The name is a nod to the eponymous elephant in Dr. Seuss’s classic children’s book Horton Hears a Who. Hadoop, you see, has a long history with pachyderms. It was dubbed Hadoop after the yellow stuffed elephant that once belonged to the son of its founder, Doug Cutting. It’s unclear whether the Seuss estate is looking for royalties. But Cutting’s son certainly is. "I've told him I'll pay his college tuition," Cutting says.

In 2004, Doug Cutting and fellow coder Mike Cafarella were building an open source alternative to web search engines like Google and Yahoo. The project was called Nutch, and they needed an inexpensive way of building the massive index of web pages the project required. As luck would have it, Google had just released a pair of research papers describing two proprietary software platforms that underpinned its own search engine: the Google File System (GFS), a means of storing data across distributed machines, and Google MapReduce, a distributed number-crunching platform that runs atop GFS. These served as the basis for Hadoop.

"We knew from the beginning we wanted to do Nutch in a distributed manner. We knew we couldn't do it on one machine," Cutting says. "We had it up and running on four or five machines, and we had a lot of manual steps to keep everything running on those machines. The papers provided a way to automate all those steps and give us reliability and really give a nice framework for what we were doing."

Cutting was a free agent at the time, but he was looking for full-time employment, and somewhere along the way, he discussed his new project with Raymie Stata, then the chief architect of search and advertising at Yahoo. Cutting had also interviewed with IBM, but whereas Big Blue was interested in older open source project of his -- Lucene, an information retrieval software library -- Stata latched on to Cutting's latest obsession.

Stata soon put Cutting on contract to continue his work on Hadoop, and in early 2006, after a working prototype was in place, Yahoo committed to moving its search infrastructure to the platform. "Every search company at that time had built something very MapReduce-like ... [but] these were overly complex systems," says Stata, who later ascended to the CTO post at Yahoo. "The genius MapReduce is that it was such a simple abstraction." Cutting joined a brand-new Hadoop team run by Eric Baldeschwieler, who had come to Yahoo after the company acquired his previous employer, search outfit Inktomi.

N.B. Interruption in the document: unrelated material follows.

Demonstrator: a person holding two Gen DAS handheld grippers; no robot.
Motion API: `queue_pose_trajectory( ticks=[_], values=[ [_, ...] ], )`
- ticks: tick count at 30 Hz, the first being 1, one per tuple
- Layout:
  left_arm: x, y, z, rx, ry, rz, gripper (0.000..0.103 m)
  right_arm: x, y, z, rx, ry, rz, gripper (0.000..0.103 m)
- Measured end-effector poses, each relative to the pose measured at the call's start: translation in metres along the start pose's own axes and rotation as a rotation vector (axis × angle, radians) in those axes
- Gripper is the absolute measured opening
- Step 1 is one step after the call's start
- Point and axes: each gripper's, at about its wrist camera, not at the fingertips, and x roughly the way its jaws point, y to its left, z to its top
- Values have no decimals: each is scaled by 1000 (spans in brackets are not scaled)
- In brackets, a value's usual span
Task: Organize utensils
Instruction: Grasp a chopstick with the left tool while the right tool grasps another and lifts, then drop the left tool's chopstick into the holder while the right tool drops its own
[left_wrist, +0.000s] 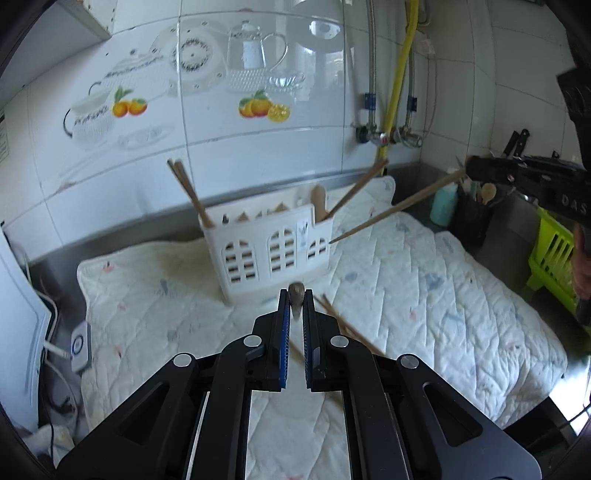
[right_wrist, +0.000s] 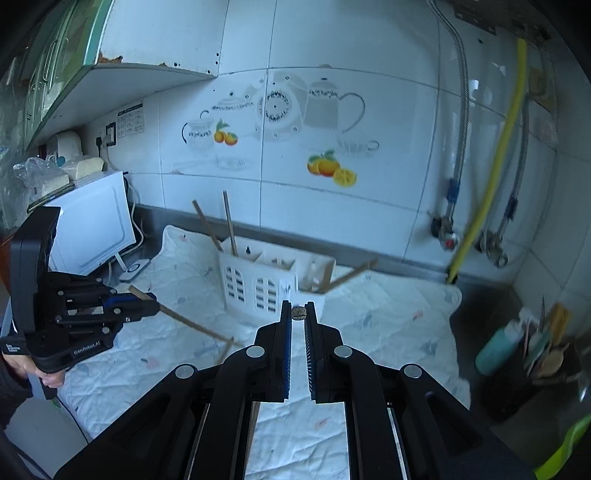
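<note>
A white slotted utensil caddy (left_wrist: 273, 247) (right_wrist: 266, 284) stands on the quilted mat (left_wrist: 424, 280) near the tiled wall. Its left slot holds two chopsticks (left_wrist: 188, 192); its right slot holds a wooden spoon (left_wrist: 318, 203) and a slanting chopstick (left_wrist: 358, 188). My left gripper (left_wrist: 296, 295) (right_wrist: 155, 306) is shut on a brown chopstick (right_wrist: 192, 323), raised above the mat in front of the caddy. To the right, my right gripper (right_wrist: 298, 308) (left_wrist: 471, 166) is shut on another chopstick (left_wrist: 391, 210), whose tip hangs by the caddy's right end. More chopsticks (left_wrist: 351, 330) lie on the mat beside my left fingers.
A white microwave (right_wrist: 92, 221) with cables stands at the mat's left end. At the right are a teal bottle (left_wrist: 443, 203), a black holder of utensils (left_wrist: 472, 221) and a green rack (left_wrist: 554, 258). Pipes and valves (left_wrist: 384, 138) run down the wall. A hand (right_wrist: 48, 373) holds the left gripper.
</note>
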Motion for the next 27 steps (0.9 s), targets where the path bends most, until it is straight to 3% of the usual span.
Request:
queue_pose_trajectory(
  ticks=[10, 20, 27],
  values=[
    [-27, 6, 77, 12, -163, 2, 5, 30, -28, 78, 20, 62, 23, 7],
    [-34, 26, 142, -20, -359, 116, 5, 86, -30, 84, -4, 196, 13, 7],
    [8, 50, 153, -82, -355, 175, 5, 104, -29, 83, -10, 232, 24, 7]
  ],
)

In those days, Cutting never imagined the platform would be used for anything other than a search engine. But Baldeschwieler says that Yahoo embraced the project -- and kept it open source -- because the company realized it could become a "general purpose" technology. "From the beginning, we thought that the world needed this," Baldeschwieler says, "though it exceeded our wildest expectations."

Hadoop Maps the Web

Two years later, in January 2008, Yahoo flipped the switch on its first major Hadoop application, using the platform to build its search "webmap" -- an index of all known webpages and all the meta-data needed to search them. At the time, Baldeschwieler boasted that Yahoo’s 10,000-processor-core Hadoop cluster could generate this webmap 33 times faster than the company’s previous system on the same hardware, but speed was only a small part of the story.

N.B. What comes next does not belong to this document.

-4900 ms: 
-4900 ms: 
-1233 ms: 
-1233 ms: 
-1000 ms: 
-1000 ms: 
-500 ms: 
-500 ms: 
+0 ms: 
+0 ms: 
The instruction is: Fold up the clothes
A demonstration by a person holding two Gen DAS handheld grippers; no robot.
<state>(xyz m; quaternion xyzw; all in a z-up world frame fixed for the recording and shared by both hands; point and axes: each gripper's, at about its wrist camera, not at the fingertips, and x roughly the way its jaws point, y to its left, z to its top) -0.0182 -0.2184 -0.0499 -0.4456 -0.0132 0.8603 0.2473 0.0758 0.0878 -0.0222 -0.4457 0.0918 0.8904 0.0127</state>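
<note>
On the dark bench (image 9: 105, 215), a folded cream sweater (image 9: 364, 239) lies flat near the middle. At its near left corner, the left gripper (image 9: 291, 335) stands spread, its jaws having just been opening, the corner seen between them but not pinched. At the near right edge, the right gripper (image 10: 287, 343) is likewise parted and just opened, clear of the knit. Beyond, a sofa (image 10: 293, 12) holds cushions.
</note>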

When running on all cylinders, the old system was actually faster than the new Hadoop application. The difference is that Hadoop -- which spreads tasks evenly across a sea of low-cost machines -- is designed to keep running when individual servers fail.

"When it’s running perfectly, the old system does outperform the new one. But of course, hardware fails, and there are all sorts of scenarios under which the old system doesn’t perform perfectly," Baldeschwieler said. "Hadoop gives us much more flexibility. It’s built around the idea of running commodity hardware that runs all the time."

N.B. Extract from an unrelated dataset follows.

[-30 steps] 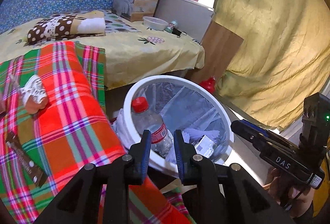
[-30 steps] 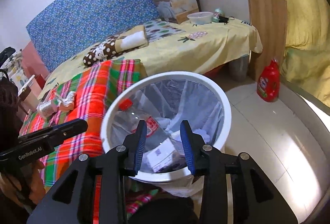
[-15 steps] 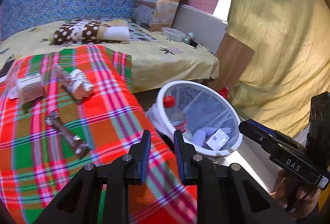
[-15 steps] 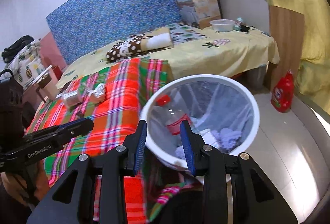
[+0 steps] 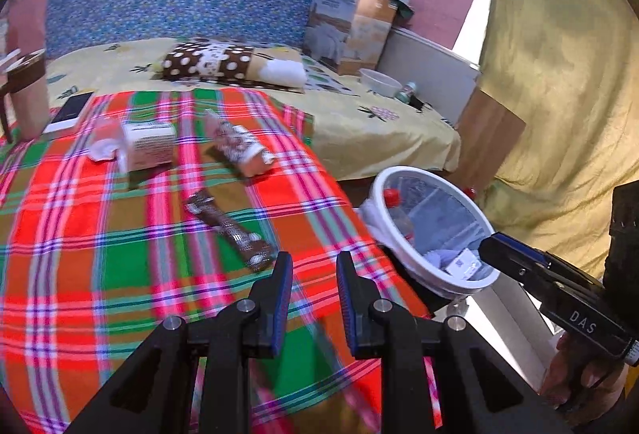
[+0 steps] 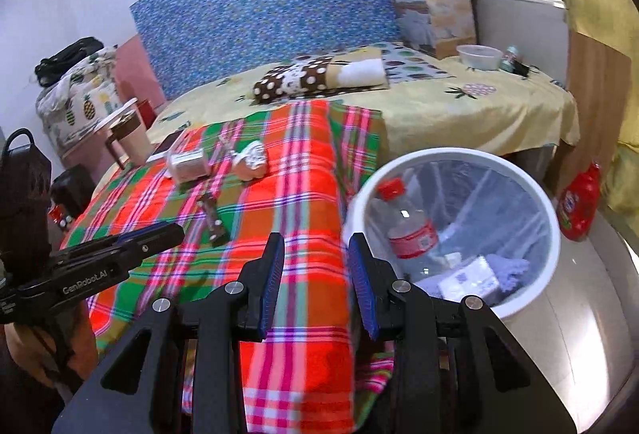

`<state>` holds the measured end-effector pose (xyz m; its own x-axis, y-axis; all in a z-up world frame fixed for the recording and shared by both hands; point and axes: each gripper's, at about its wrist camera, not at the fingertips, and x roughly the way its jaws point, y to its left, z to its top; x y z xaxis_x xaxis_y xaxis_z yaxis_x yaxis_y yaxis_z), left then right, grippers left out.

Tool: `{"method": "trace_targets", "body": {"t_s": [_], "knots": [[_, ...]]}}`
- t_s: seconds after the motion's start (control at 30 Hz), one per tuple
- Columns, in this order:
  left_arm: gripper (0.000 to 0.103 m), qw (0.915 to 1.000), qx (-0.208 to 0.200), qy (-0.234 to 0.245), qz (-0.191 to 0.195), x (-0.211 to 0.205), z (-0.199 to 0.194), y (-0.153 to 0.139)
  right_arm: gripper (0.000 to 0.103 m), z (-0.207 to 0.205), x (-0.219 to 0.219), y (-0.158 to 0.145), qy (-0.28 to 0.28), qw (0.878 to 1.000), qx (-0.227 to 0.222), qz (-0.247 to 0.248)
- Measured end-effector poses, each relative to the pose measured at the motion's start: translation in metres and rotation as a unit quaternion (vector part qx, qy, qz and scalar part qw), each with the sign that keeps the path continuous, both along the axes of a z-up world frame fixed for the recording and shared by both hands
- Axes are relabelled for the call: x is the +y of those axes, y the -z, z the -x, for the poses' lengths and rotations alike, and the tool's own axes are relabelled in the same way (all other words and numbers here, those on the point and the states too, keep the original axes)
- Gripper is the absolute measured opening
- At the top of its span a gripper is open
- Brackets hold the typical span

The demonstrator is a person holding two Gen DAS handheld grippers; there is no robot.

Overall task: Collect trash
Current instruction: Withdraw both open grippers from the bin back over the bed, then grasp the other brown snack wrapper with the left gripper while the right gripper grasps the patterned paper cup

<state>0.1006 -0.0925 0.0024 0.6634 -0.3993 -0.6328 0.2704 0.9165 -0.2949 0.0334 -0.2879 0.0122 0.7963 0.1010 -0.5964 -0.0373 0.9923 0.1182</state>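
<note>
left gripper jaws apart, empty, over plaid blanket | right gripper jaws apart, empty, at blanket edge beside white bin | brown wrapper just ahead of left gripper (blurry) | bottle lies in bin

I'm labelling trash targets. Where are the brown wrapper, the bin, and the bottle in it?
brown wrapper (image 5: 227, 230): left wrist view, middle of the strip on the plaid blanket.
bin (image 6: 553, 234): right wrist view, white rim on the right.
bottle (image 6: 411, 234): right wrist view, red label, inside the bin.
</note>
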Motion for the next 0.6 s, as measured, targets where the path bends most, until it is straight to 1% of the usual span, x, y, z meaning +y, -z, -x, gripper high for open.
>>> {"method": "trace_targets", "body": {"t_s": [0.27, 0.47, 0.6], "knots": [[0.022, 0.9992, 0.006, -0.038, 0.003, 0.034, 0.004, 0.002, 0.036, -0.005, 0.018, -0.001, -0.022, 1.0, 0.0, 0.002], [0.022, 0.9985, 0.018, -0.05, 0.008, 0.037, -0.005, 0.006, 0.036, -0.008, 0.021, -0.001, -0.025, 1.0, 0.001, 0.005], [0.022, 0.9976, 0.033, -0.059, 0.013, 0.034, -0.018, 0.013, 0.036, -0.012, 0.023, -0.001, -0.028, 1.0, 0.001, 0.008]]}}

Like Google MapReduce, Hadoop "maps" tasks across a cluster of machines, splitting them into tiny sub-tasks, before "reducing" the results into one master calculation. If a system fails, another node can pick up the slack. It’s an old "grid computing" technique given new life in the age of "cloud computing."

>"Hadoop gives us much more flexibility. It’s built around the idea of running commodity hardware that runs all the time"

That spring, Yahoo held its first Hadoop developer summit in Santa Clara, California, and though it expected fewer than a 100 attendees, more than 350 showed up. Amazon was running Hadoop atop its Elastic Compute Cloud (EC2), and both Yahoo and IBM Research had built SQL-like query languages for the platform.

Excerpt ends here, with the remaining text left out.